Osimertinib, as a third-generation
epidermal growth factor receptor (EGFR)
tyrosine kinase inhibitor (TKI), showed more potent efficacy against brain
metastasis (BM) in untreated EGFR-mutant
nonsmall cell lung cancer (NSCLC) in the FLAURA study. However, the overall survival (OS) benefit of
osimertinib and clinical value of cranial local
therapy (CLT) in these patients remain undetermined. Here we conducted a retrospective study involving untreated EGFR-mutant NSCLC patients with BMs receiving first-line
osimertinib or first-generation EGFR-TKIs. Upfront CLT was defined as CLT performed before
disease progression to the first-line EGFR-TKIs. Pattern of treatment failure and survival outcomes were extensively investigated.

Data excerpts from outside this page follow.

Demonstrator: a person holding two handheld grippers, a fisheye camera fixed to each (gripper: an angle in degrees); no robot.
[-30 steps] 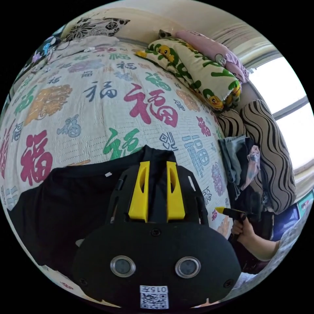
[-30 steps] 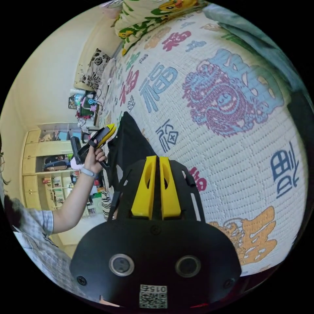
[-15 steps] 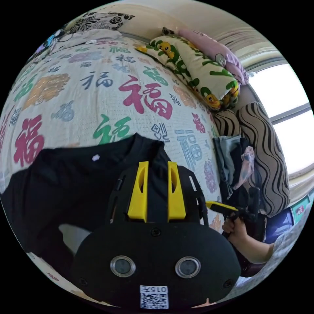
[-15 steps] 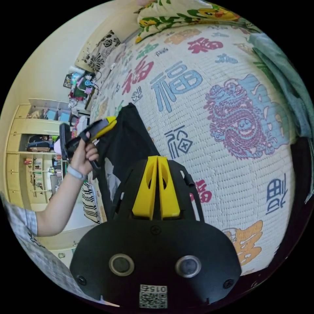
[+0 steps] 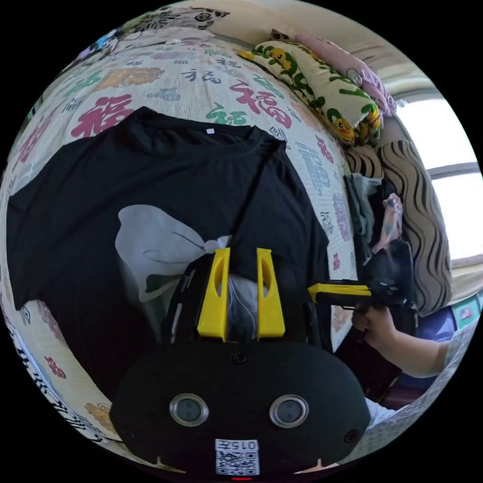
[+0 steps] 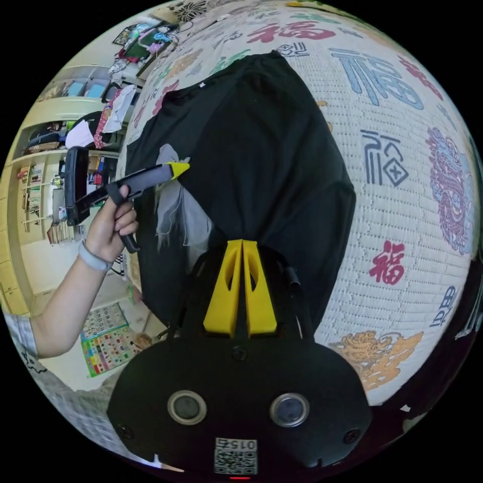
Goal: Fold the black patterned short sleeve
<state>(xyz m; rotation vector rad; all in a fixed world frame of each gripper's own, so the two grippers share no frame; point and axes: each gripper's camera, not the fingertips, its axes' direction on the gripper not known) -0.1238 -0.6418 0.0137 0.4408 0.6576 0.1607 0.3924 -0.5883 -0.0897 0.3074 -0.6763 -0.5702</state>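
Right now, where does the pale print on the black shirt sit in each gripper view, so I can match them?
Left gripper view: the pale print lies left of centre on the black shirt, running down to the left gripper.
Right gripper view: the pale print hangs at centre-left, just under the left gripper.
Shared landmark: the white neck tag at the collar.

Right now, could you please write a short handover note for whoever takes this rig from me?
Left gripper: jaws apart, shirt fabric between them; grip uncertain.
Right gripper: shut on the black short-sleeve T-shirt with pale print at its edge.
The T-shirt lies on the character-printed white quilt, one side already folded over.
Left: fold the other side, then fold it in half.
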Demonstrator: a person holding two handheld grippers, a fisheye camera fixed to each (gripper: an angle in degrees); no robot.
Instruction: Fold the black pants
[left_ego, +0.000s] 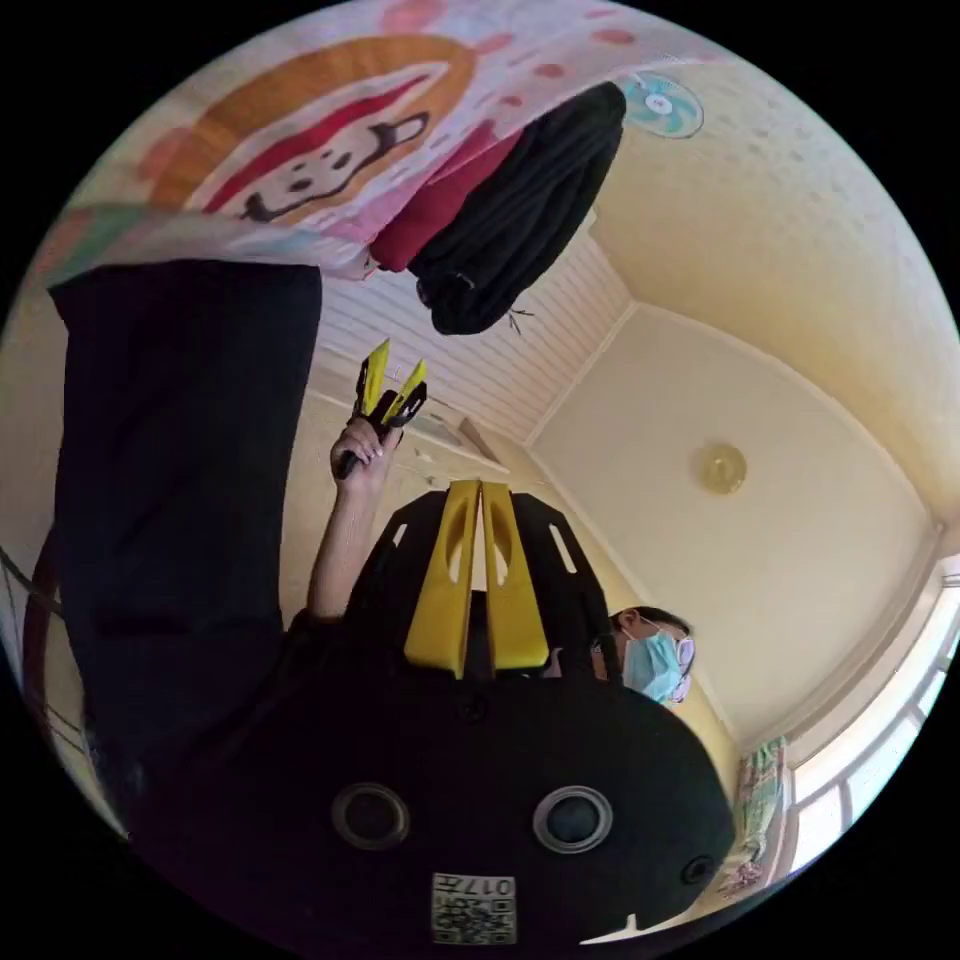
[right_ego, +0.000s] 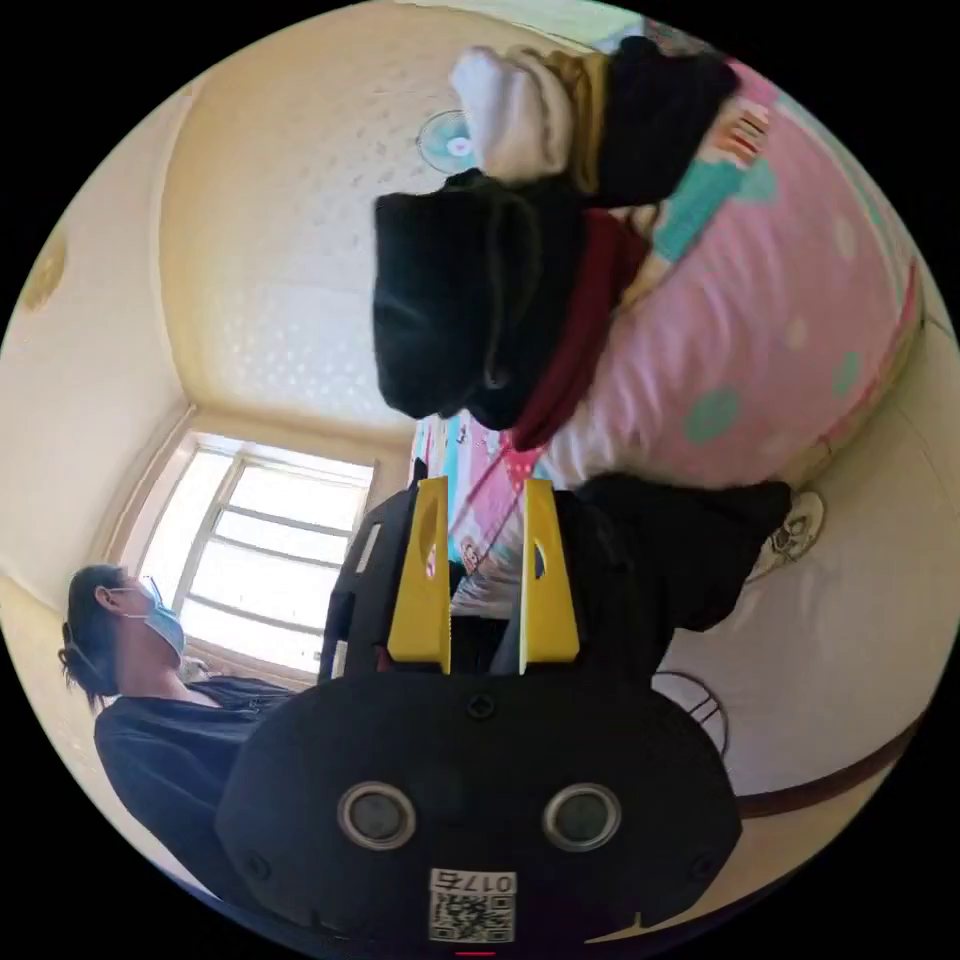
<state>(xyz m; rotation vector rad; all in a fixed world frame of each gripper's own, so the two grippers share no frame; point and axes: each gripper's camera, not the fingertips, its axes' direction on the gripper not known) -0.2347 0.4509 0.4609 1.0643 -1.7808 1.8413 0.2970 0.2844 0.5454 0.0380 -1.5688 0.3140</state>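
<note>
Soft, limp black pants (left_ego: 180, 480) fill the frame's left, best pinched at the waistband; left hand-held gripper (left_ego: 480, 490) clenched empty, right hand-held gripper (right_ego: 485, 500) released.

The black pants (left_ego: 180, 480) are looking like matt, soft cloth; the gripper (right_ego: 483, 560) is showing smooth yellow plastic jaws; the bedsheet (right_ego: 760, 330) is looking like printed cotton
</note>
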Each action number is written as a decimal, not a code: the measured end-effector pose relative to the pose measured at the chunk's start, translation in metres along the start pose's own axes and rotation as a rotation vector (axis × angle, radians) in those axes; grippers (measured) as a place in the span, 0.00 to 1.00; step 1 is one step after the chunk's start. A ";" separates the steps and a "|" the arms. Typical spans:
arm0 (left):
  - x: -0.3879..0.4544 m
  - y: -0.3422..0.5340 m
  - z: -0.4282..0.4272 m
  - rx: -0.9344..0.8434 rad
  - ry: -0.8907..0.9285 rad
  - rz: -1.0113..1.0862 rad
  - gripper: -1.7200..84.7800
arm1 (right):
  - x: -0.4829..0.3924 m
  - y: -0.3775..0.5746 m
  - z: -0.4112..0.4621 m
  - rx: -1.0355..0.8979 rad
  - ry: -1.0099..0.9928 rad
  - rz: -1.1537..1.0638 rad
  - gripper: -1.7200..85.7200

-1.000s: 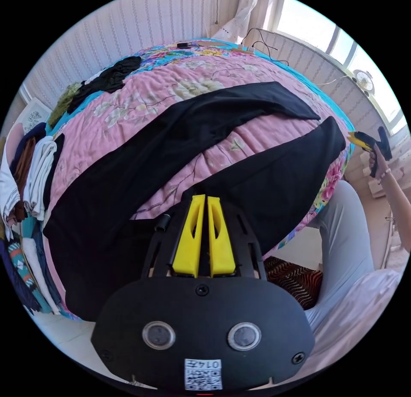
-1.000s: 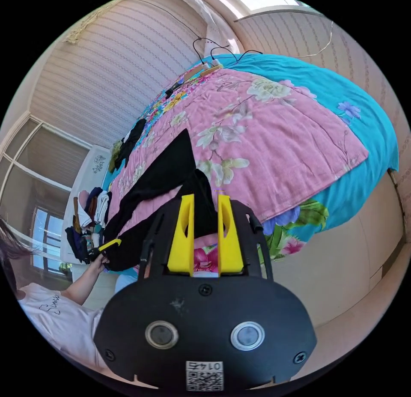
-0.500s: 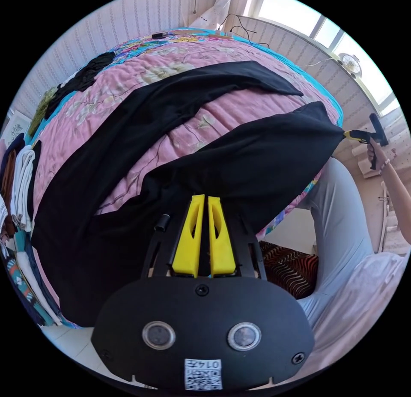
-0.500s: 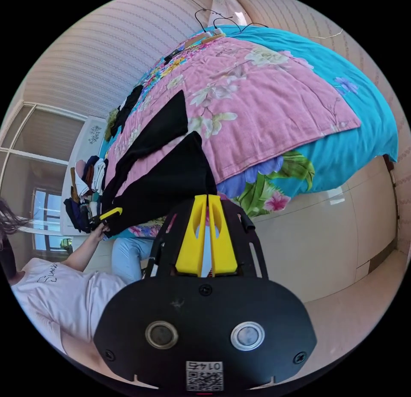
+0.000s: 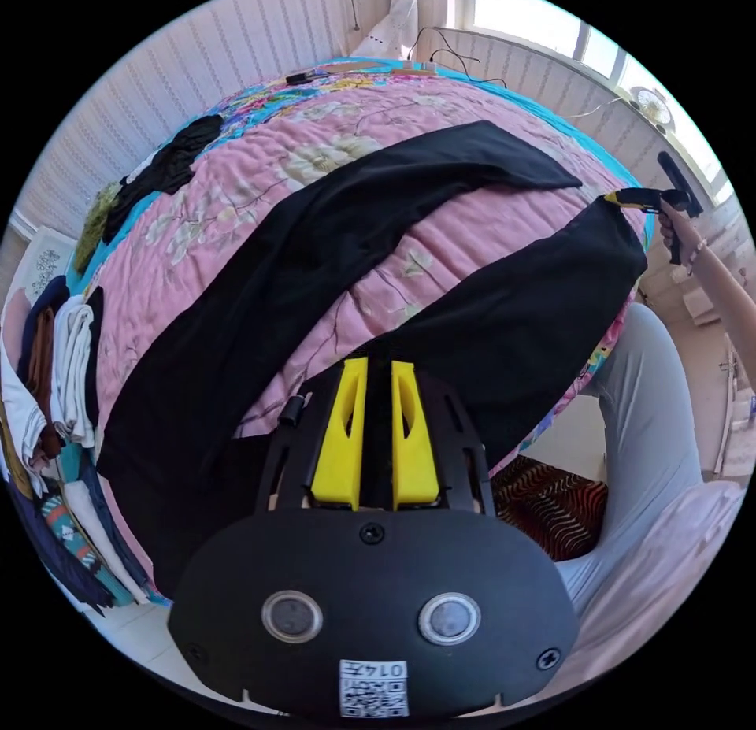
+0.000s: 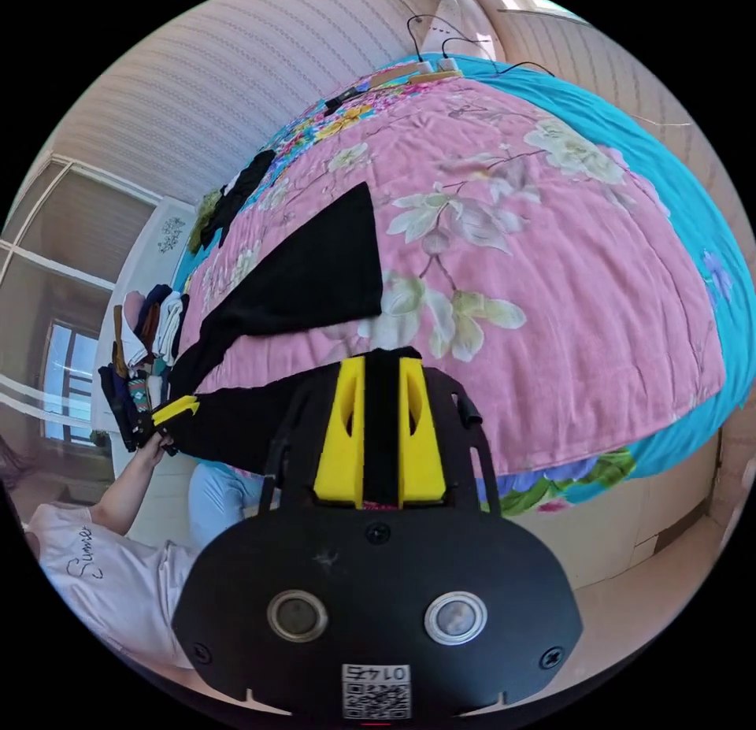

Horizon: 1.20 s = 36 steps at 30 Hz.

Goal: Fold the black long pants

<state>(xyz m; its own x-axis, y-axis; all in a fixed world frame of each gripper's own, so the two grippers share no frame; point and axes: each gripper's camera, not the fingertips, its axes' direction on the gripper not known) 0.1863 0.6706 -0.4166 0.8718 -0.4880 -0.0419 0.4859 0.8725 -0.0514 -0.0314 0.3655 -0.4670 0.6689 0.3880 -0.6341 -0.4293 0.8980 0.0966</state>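
Note:
The black long pants lie spread on a pink floral bedspread, their two legs fanned apart. My left gripper is shut on the waist end at the near bed edge, with black cloth between its yellow jaws. The near leg runs off to the right, where my right gripper holds its hem. In the right gripper view, my right gripper is shut on a strip of the pants. My left gripper is at the far end of the cloth, in the person's hand.
Folded clothes are stacked at the bed's left edge. A dark garment lies at the far side, and cables at the head. The person's leg and a striped rug are beside the bed.
The right gripper closed on the near leg's hem and pulled it taut off the bed edge. It has now carried the hem back over the bedspread, where the leg lies flatter.

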 end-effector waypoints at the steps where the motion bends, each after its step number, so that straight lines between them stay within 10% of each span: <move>1: -0.001 0.000 0.000 -0.002 -0.004 0.004 0.09 | -0.007 -0.005 -0.002 0.029 -0.007 0.001 0.04; 14: -0.019 0.044 -0.012 0.012 -0.009 0.083 0.09 | -0.060 -0.059 0.031 0.046 0.050 0.094 0.03; 23: -0.128 0.177 -0.094 0.233 0.009 -0.396 0.08 | -0.152 -0.065 0.017 0.151 0.280 0.032 0.08; 36: -0.243 0.476 -0.114 0.448 -0.063 -1.201 0.14 | -0.692 -0.141 0.285 -0.286 -0.046 -1.085 0.11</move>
<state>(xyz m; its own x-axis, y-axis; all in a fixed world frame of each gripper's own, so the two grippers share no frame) 0.1993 1.2019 -0.5450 -0.1299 -0.9792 -0.1556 0.9329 -0.1738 0.3153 -0.2612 0.0297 0.1767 0.7927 -0.5577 -0.2463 0.2744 0.6871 -0.6728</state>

Among the 367 patients enrolled, first-generation EGFR-TKI was administered in 265,
osimertinib in 102 and upfront CLT performed in 140. Patients receiving
osimertinib had more (P < .001) and larger BMs (P = .003) than those receiving first-generation EGFR-TKIs. After propensity score matching,
osimertinib was found to prolong OS (37.7 vs 22.2 months, P = .027). Pattern of failure analyses found that 51.8% of the patients without upfront CLT developed their initial progressive disease (PD) in the brain and 59.0% of the cranial PD occurred at the original sites alone, suggesting potential clinical value of upfront CLT. Indeed, upfront stereotactic radiosurgery (SRS) and/or surgery was associated with improved OS among those receiving first-generation EGFR-TKIs (P = .019) and those receiving
osimertinib (P = .041). In summary, compared to first-generation EGFR-TKIs,
osimertinib is associated with improved OS in untreated EGFR-mutant NSCLC with BMs. Meanwhile, upfront SRS and/or surgery may provide extra survival benefit, which needs to be verified in future studies.